理論株価チャートの形は、株価と理論株価が連動して上昇している銘柄が理想形ですが、そういう銘柄はもう割安ではありません。従って、理論株価が右肩上がりで株価が出遅れのものを探すと、先のトヨタやエニーカラーのように割安になっている問題(リスク)に辿り着きます。そこから先は、未来を読む投資家の皆さんの判断になると思います。
・ヤマダHD
下の理論株価チャートは<9831>ヤマダHDのものです。日本全国にヤマダ電機の店舗を展開しているので、近くにお店がある人も多いと思います。しかしながら、株価は割安に放置されたまま横ばいが続いています。理論株価の推移を見ても業績が良かったのは、コロナ禍の自宅待機で家電製品の需要が増えた2020~2021年程度で、それ以外の期間はパッとしない業績が続いています。

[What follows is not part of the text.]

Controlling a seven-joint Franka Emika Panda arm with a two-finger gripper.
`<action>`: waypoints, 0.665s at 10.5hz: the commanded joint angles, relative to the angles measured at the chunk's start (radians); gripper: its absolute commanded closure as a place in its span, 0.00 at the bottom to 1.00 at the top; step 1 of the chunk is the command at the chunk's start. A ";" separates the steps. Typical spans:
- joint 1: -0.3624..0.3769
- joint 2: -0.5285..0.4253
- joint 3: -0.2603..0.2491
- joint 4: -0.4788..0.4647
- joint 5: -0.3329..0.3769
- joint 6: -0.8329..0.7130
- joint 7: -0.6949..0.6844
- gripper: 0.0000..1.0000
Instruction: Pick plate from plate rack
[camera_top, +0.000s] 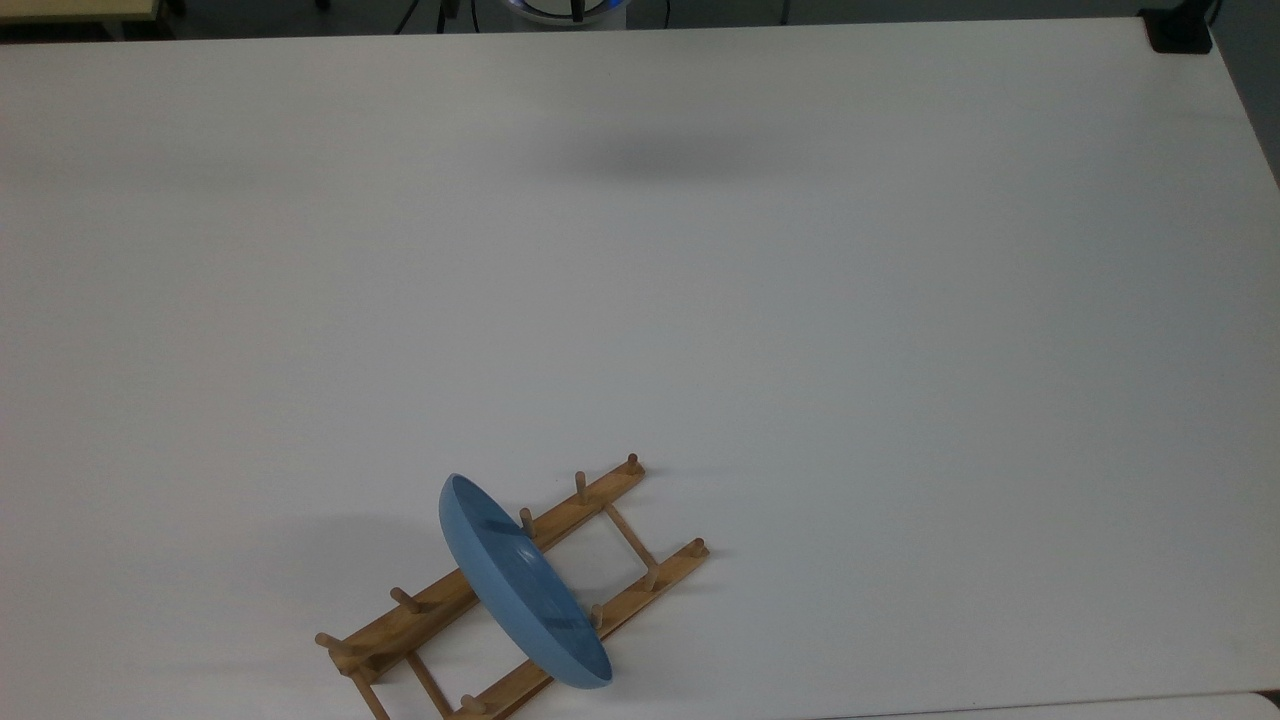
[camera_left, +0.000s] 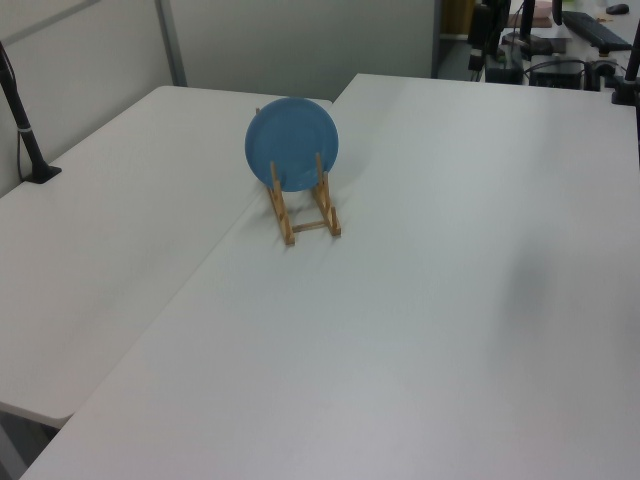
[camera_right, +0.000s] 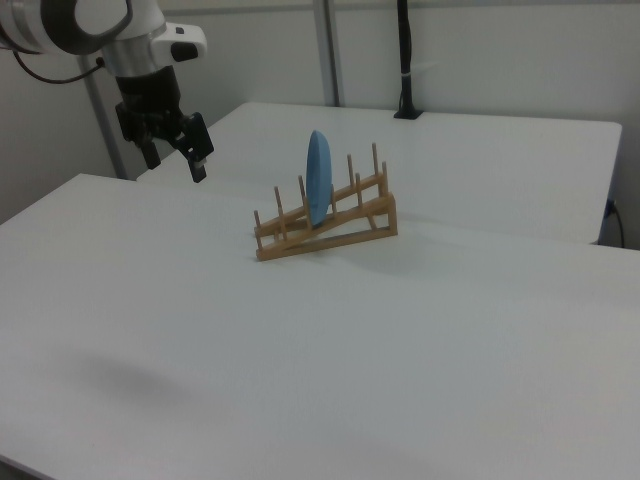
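Observation:
The blue plate (camera_top: 520, 580) stands on edge in the wooden plate rack (camera_top: 430, 605), held between its upright pegs, near the top view's bottom edge. In the left view the plate (camera_left: 292, 143) faces the camera, above the rack (camera_left: 283, 215). From the right view I see the plate (camera_right: 318, 180) edge-on in the middle of the rack (camera_right: 340, 235). My gripper (camera_right: 178, 160) hangs in the air at the right view's upper left, well to the left of the rack and clear of it. Its fingers are open and hold nothing.
The rack sits on a wide white table (camera_top: 800, 300) next to a second white table (camera_left: 100, 230), with a seam between them. A black post (camera_right: 405, 60) stands on the far table. Desk equipment (camera_left: 560, 40) lies beyond the table.

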 joint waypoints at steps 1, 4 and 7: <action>0.022 -0.010 -0.006 -0.031 0.012 0.028 -0.012 0.00; 0.018 -0.005 -0.006 -0.030 0.014 0.033 -0.022 0.00; 0.018 -0.004 -0.008 -0.030 0.012 0.034 -0.022 0.00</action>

ただし、配当利回りはチャート掲載時で3.03%、さらに株主優待も100株で2.33%にもなるので、配当や優待を目的として投資する場合、割安株としては悪くないかもしれません。
ヤマダHDは割安株ですが、現時点では成長株ではありません。しかしながら、ヤマダHDは住宅や家具、電機自動車など、他業種連携にも積極的で結果が出ていないものの、少なくとも成長を指向していることは伺えます。今後もし、何かが成功して業績が改善すれば、成長株になる可能性はゼロではありません。

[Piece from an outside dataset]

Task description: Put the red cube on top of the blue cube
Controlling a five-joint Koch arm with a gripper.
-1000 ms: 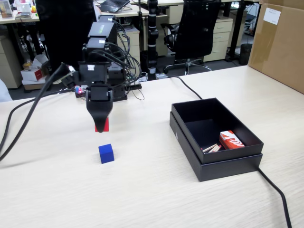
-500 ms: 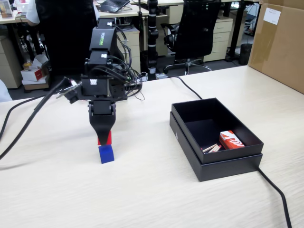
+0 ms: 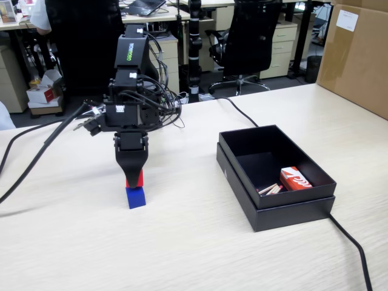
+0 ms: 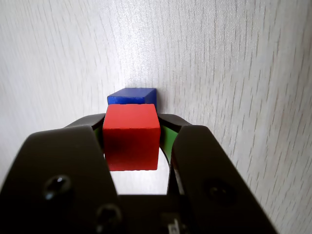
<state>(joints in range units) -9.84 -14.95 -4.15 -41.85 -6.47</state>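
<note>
1. Holding: red cube [image 4: 131,142], clamped between my fingers [image 4: 134,141], one pad on each side face; in the fixed view only a sliver of red [image 3: 135,180] shows at my tips [image 3: 134,179].
2. Blue cube [image 3: 136,197]: standing on the surface [image 3: 200,242], directly beneath my load. The wrist view shows its top [image 4: 132,96] just past the red one's far edge.
3. Step in hand, as I judge it: placing. Red sits right above blue; whether the two touch I cannot tell.
4. Next move calls for: squaring red over blue, since the wrist view suggests a slight offset, then easing down until it seats, and only then parting the fingers slowly so nothing tips.
5. Surface: pale wood-grain desk. Also on it: open black box [image 3: 242,176] well to the right in the fixed view, with a red-and-white carton [image 3: 295,179] inside; black cables [image 3: 36,154].
6. Room: office, with desks, black chair [image 3: 254,42] and cardboard panel [image 3: 354,54] behind.
</note>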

もちろん、成長株へと化けるよりも、現状のままの可能性のほうが高いことは理解しておく必要があります。しかし、多くの成長株が低迷期を経て覚醒しているというのもまた事実ですので、そのような兆候が出れば面白いという観点でウオッチしておくのは悪くないでしょう。
・サンリオ
下の理論株価チャートは<8136>サンリオのものです。ハローキティなどのキャラクタービジネスでおなじみの会社です。業績は長い低迷期間が続いていましたが、2022年の後半から上向きとなり、現在は破竹の勢いで急成長しています。直近の決算では、売上は44.7%増、利益は89%も増えており、ここ1、2年を代表する成長株と言えるでしょう。株価と理論株価の相関度を見ても全期間と直近1年でいずれも90%以上となっています。
しかし、サンリオは割安株ではありません。株価は理論株価とほぼ同じ適正水準にあります。サンリオへの投資を考える場合には、この右肩上がりカーブが今後どれだけ続くかどうかという判断になります。

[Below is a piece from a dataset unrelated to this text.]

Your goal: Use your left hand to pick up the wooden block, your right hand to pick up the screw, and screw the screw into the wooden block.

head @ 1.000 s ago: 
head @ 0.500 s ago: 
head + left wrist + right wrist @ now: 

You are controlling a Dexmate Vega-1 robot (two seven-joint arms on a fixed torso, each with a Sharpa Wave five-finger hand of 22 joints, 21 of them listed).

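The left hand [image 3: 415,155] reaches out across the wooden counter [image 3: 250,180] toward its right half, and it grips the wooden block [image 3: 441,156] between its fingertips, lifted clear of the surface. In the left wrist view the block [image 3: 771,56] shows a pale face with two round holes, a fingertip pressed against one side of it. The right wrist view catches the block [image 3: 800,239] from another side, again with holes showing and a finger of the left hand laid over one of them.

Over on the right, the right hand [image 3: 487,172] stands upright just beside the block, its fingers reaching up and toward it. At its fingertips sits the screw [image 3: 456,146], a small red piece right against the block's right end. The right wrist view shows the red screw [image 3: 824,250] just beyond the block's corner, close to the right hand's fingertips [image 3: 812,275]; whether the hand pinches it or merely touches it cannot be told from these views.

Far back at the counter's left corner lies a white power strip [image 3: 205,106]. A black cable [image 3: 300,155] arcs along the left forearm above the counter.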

例えば、現在のサンリオの海外売上比率は3分の1。つまり、まだ3分の2は日本で稼いでいる状況です。ここが投資の検討ポイントです。例えば、任天堂は海外比率が78%、ソニーは77%です。もしも、サンリオの海外比率がまだまだ上昇する余地があるとすれば、将来の企業価値はもっと高いかもしれませんね。
その一方でサンリオは、わずか5年間で株価が20倍にも急騰しています。従って、仮に成長倒れになった場合には、業績、株価ともに大きく下げるリスクも少なくないと考えられます。

まとめ

今回は、割安成長株投資の考え方と理論株価チャートを使った分析事例を紹介しました。成長株だけれど、理由があって割安になっている銘柄、割安だけれど成長条件を満たしていない銘柄(成長株に化ける可能性があるかどうか)、急成長しているけれど、割安ではない銘柄(成長価値を考えると割安かもしれない)など、いろいろなパターンがありました。
投資の仕方は、人それぞれですが、理論株価を見ることで、過去数年の決算を可視化でき、自分の好みの割安成長株にはやく辿り着くことができると思います。
ただし、決算数字には成長してきたシナリオなど、定性的な情報は含まれていません。ここから先は、会社の業績や状況を自分で調べる習慣を身につけてください。そうすることで、割安成長株の候補から投資をして成功する確率が少しずつ上昇していくと思います。
※本記事に掲載されている全ての情報は、2025年3月15日時点の情報に基づきます。
※あくまでもはっしゃんさん個人の投資手法を説明するための例示および見解であり、ジャパンネクスト証券株式会社が取引の勧誘をするものではありません。